*DATA SHOWN:*
◆ ◆ ◆ ◆
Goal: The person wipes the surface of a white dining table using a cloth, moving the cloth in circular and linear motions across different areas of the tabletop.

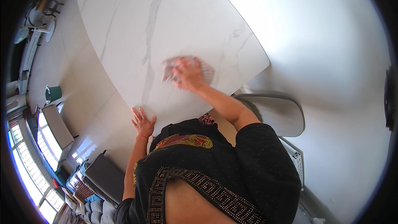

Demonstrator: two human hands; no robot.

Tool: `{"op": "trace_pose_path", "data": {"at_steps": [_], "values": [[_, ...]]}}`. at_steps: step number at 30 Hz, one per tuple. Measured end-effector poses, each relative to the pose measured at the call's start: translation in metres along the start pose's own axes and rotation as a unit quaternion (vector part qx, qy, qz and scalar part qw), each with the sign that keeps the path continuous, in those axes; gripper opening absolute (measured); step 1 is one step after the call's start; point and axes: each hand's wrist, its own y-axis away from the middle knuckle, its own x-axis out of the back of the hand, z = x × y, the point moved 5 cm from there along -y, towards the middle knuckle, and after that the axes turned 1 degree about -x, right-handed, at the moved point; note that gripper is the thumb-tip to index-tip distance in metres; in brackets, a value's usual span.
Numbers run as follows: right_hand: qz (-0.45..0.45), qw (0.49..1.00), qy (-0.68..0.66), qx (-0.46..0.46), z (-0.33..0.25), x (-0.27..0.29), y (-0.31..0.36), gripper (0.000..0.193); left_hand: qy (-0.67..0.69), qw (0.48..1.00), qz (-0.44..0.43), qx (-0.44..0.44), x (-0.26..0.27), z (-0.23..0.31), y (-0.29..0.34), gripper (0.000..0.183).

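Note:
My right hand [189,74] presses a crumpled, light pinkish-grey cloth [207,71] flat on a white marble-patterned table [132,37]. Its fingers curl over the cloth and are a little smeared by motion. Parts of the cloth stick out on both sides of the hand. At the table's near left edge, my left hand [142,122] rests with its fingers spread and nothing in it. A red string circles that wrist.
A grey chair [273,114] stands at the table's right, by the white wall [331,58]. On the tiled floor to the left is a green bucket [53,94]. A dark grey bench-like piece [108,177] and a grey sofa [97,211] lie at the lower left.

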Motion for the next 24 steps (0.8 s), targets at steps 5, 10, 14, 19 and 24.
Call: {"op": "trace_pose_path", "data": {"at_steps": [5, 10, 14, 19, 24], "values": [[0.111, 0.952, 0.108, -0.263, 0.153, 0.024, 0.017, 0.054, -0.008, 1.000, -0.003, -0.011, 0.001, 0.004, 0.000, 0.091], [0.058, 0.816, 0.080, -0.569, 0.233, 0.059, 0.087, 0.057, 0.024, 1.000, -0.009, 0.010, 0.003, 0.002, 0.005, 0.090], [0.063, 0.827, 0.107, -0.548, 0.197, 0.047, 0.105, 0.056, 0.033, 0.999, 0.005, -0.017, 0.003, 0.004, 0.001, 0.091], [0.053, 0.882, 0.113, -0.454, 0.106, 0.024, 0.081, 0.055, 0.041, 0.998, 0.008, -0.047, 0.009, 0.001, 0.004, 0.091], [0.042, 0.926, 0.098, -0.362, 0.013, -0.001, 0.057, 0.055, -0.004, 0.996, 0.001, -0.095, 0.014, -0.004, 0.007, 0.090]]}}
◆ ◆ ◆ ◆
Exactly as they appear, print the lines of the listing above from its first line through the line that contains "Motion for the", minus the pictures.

*FINISHED EXERCISE:*
Goal: The person wipes the surface of a white dining table using a cloth, moving the cloth in circular and linear motions across different areas of the tabletop.


Demonstrator: two human hands; no robot.

Tool: `{"op": "trace_pose_path", "data": {"at_steps": [_], "values": [[_, ...]]}}`. at_steps: step number at 30 Hz, one per tuple. Measured end-effector poses, each relative to the pose measured at the call's start: translation in metres along the start pose's own axes and rotation as a unit quaternion (vector part qx, qy, qz and scalar part qw), each with the sign that keeps the path continuous, in those axes; gripper opening absolute (measured); step 1 is one step after the call's start; point and axes: each hand's wrist, its own y-axis away from the middle knuckle, its own x-axis out of the back of the hand, z = x × y, the point moved 5 cm from there along -y, towards the middle knuckle, and after that the axes turned 1 degree about -x, right-handed, at the moved point; note that gripper is the thumb-tip to index-tip distance in metres; in brackets, a value's usual span.
Numbers run as follows: right_hand: qz (-0.45..0.45), qw (0.49..1.00), qy (-0.68..0.66), qx (-0.46..0.46), z (-0.33..0.25), x (-0.27..0.29), y (-0.31..0.36), gripper (0.000..0.193); left_hand: qy (-0.67..0.69), qw (0.48..1.00), qz (-0.44..0.43), qx (-0.44..0.44), x (-0.26..0.27), z (-0.23..0.31), y (-0.29..0.34), gripper (0.000..0.183).

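Note:
My right hand [189,74] presses a crumpled, light pinkish-grey cloth [207,71] flat on a white marble-patterned table [132,37]. Its fingers curl over the cloth and are a little smeared by motion. Parts of the cloth stick out on both sides of the hand. At the table's near left edge, my left hand [142,122] rests with its fingers spread and nothing in it. A red string circles that wrist.
A grey chair [273,114] stands at the table's right, by the white wall [331,58]. On the tiled floor to the left is a green bucket [53,94]. A dark grey bench-like piece [108,177] and a grey sofa [97,211] lie at the lower left.
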
Motion for the next 24 steps (0.8 s), targets at steps 5, 10, 14, 19 and 24.

The answer given is complete.